*** Opening of Source material ***

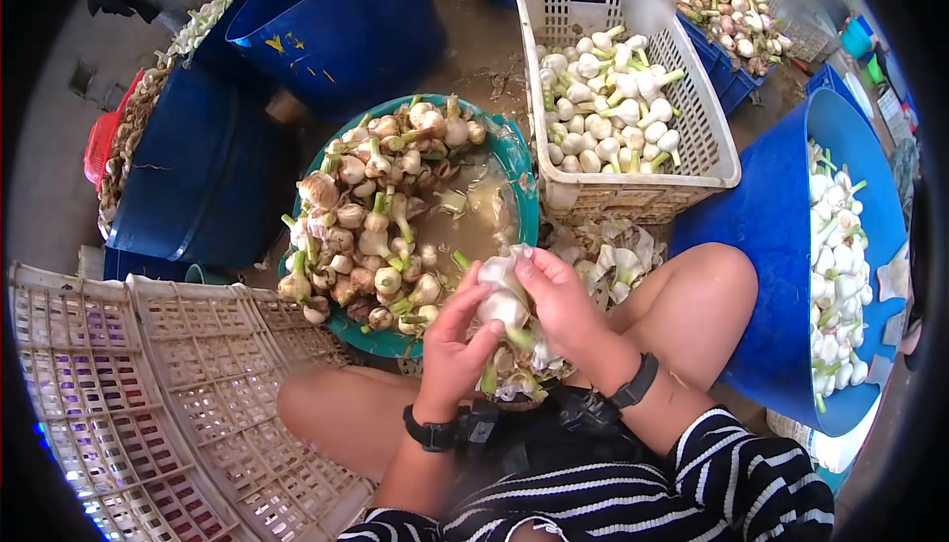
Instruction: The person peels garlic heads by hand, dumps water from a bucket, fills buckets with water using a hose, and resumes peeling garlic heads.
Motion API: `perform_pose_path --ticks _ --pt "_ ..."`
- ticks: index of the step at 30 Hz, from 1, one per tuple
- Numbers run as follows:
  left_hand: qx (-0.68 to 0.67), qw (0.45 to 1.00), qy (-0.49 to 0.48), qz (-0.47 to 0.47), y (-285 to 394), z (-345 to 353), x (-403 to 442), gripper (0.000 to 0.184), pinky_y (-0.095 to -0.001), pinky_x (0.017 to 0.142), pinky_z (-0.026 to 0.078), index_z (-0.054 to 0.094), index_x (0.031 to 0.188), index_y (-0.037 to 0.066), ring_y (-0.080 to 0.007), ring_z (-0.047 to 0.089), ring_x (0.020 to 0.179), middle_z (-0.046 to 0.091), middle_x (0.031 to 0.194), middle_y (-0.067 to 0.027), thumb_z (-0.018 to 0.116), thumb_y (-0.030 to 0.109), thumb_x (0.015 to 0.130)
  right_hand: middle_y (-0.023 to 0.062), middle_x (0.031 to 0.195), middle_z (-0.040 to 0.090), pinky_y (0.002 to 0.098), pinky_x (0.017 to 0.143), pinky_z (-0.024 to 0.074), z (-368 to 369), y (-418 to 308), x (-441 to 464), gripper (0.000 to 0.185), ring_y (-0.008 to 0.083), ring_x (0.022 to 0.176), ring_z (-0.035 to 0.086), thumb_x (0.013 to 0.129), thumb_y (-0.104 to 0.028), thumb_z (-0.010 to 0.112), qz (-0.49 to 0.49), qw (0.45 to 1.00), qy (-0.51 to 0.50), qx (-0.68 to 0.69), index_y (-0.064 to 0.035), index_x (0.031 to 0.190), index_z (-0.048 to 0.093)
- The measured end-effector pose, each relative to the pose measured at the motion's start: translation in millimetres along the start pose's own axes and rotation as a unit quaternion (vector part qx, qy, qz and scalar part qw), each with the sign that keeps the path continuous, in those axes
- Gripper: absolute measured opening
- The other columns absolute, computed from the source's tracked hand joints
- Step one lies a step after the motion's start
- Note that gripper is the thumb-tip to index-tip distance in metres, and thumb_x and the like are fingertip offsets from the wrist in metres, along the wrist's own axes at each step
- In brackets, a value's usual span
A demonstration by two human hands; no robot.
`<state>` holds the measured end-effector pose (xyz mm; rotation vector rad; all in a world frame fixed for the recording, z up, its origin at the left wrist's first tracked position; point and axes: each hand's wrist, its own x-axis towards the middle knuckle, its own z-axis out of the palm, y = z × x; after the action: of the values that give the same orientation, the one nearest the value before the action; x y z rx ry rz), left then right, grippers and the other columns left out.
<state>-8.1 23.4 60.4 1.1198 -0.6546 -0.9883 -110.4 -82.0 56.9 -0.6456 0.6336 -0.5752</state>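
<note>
A white garlic bulb (pixel 502 309) with a short green stem pointing down sits between my two hands, over my lap. My left hand (pixel 455 344) is curled around its left side, the thumb low on the bulb. My right hand (pixel 560 300) pinches loose pale skin at the bulb's top right. Just beyond my hands stands a round green tub (pixel 528 181), with unpeeled garlic (pixel 371 236) heaped mostly on its left side and murky water at its right. Peeled skins (pixel 623 265) lie behind my right hand, and more lie below the bulb.
A white crate (pixel 633 184) of clean garlic stands beyond the tub. On the right is a blue barrel (pixel 736 211) holding white garlic. Other blue barrels (pixel 346 33) stand at the back and left. White plastic crates (pixel 188 384) flank my left leg.
</note>
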Motion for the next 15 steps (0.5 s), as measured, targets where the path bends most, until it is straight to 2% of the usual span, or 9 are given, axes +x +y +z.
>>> perform_pose_path --ticks 2,4,6,7,8,10,11,13,15 --pt "0.339 0.932 -0.072 0.103 4 -3 2 0.049 -0.0368 0.1 0.033 0.05 0.121 0.005 -0.0299 0.04 0.123 0.04 0.133 -0.0198 0.063 0.001 0.073 0.0065 0.101 0.058 0.0311 0.083 0.0455 3 6 -2 0.022 0.0133 0.094 0.055 0.095 -0.017 0.04 -0.031 0.998 0.019 -0.053 -0.0036 0.109 0.05" --pt "0.354 0.923 -0.061 0.136 -1 -2 1 0.052 -0.0376 0.098 0.035 0.052 0.12 0.007 -0.0335 0.041 0.122 0.039 0.133 -0.022 0.067 0.003 0.07 0.0071 0.099 0.058 0.0312 0.086 0.0439 4 12 1 0.021 0.0154 0.093 0.056 0.095 -0.018 0.039 -0.019 0.999 0.05 0.01 -0.0038 0.106 0.05" --pt "0.371 0.922 0.008 0.114 -9 2 -2 0.044 -0.0352 0.1 0.032 0.051 0.12 0.003 -0.0269 0.037 0.125 0.04 0.133 -0.0176 0.063 0.008 0.078 0.0075 0.098 0.058 0.0316 0.086 0.0439 2 15 3 0.02 0.0177 0.092 0.056 0.095 -0.018 0.039 0.015 0.984 0.083 0.157 -0.0047 0.103 0.051" --pt "0.185 0.977 0.104 0.012 -22 10 -4 0.038 -0.0322 0.093 0.04 0.053 0.115 0.0 -0.0216 0.048 0.113 0.052 0.119 -0.0125 0.063 0.008 0.079 0.0075 0.098 0.058 0.0316 0.086 0.0439 3 16 4 0.02 0.0177 0.092 0.056 0.095 -0.018 0.039 0.016 0.984 0.083 0.157 -0.0047 0.103 0.051" --pt "0.184 0.977 0.105 0.012 -26 5 -3 0.038 -0.0322 0.093 0.04 0.053 0.115 0.0 -0.0216 0.048 0.113 0.052 0.119 -0.0125 0.063 0.008 0.079 0.007 0.094 0.058 0.0335 0.087 0.0437 4 17 5 0.019 0.0181 0.093 0.056 0.095 -0.019 0.039 0.003 0.982 0.076 0.174 -0.0056 0.101 0.051" --pt "0.296 0.95 0.051 -0.089 -31 -5 -2 0.029 -0.0296 0.074 0.048 0.054 0.108 0.0 -0.0173 0.061 0.088 0.063 0.096 -0.0105 0.058 0.004 0.08 0.0065 0.089 0.058 0.0353 0.087 0.0435 6 15 4 0.018 0.0186 0.094 0.056 0.095 -0.02 0.039 -0.007 0.98 0.067 0.188 -0.0065 0.099 0.051" --pt "0.158 0.969 0.02 -0.189 -34 -10 -4 0.019 -0.0245 0.059 0.046 0.055 0.102 0.001 -0.0113 0.058 0.064 0.062 0.077 -0.0035 0.052 0.002 0.083 0.0045 0.082 0.056 0.0372 0.088 0.043 6 10 2 0.016 0.0173 0.088 0.057 0.094 -0.018 0.04 0.044 0.97 0.051 0.233 -0.0074 0.097 0.052" --pt "0.102 0.967 -0.044 -0.23 -17 -13 -5 0.016 -0.0234 0.055 0.044 0.056 0.098 0.001 -0.0095 0.054 0.059 0.061 0.075 -0.0026 0.049 0.0 0.084 -0.0014 0.063 0.05 0.0402 0.09 0.0414 0 2 9 0.01 0.0122 0.065 0.054 0.089 -0.013 0.045 0.088 0.932 -0.012 0.351 -0.0098 0.088 0.054" --pt "0.038 0.938 -0.15 -0.31 -9 -17 -4 0.022 -0.0206 0.056 0.043 0.058 0.105 0.001 -0.006 0.049 0.059 0.06 0.075 0.0008 0.046 -0.001 0.087 -0.0027 0.061 0.049 0.0323 0.075 0.0446 -10 -18 15 0.01 0.0089 0.052 0.046 0.084 -0.008 0.046 0.107 0.931 0.001 0.35 -0.0101 0.084 0.056"
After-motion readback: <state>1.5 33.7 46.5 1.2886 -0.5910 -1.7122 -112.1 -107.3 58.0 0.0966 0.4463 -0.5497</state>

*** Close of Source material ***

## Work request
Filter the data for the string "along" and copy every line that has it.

## Finished task
- The measured end-effector pose, each relative to the pose measured at the motion's start: translation in millimetres along the start pose's own axes and rotation as a unit quaternion (vector part qx, qy, qz and scalar part qw), each with the sign that keeps the path continuous, in those axes
- Note that gripper is the thumb-tip to index-tip distance in metres, and thumb_x and the like are fingertip offsets from the wrist in metres, along the wrist's own axes at each step

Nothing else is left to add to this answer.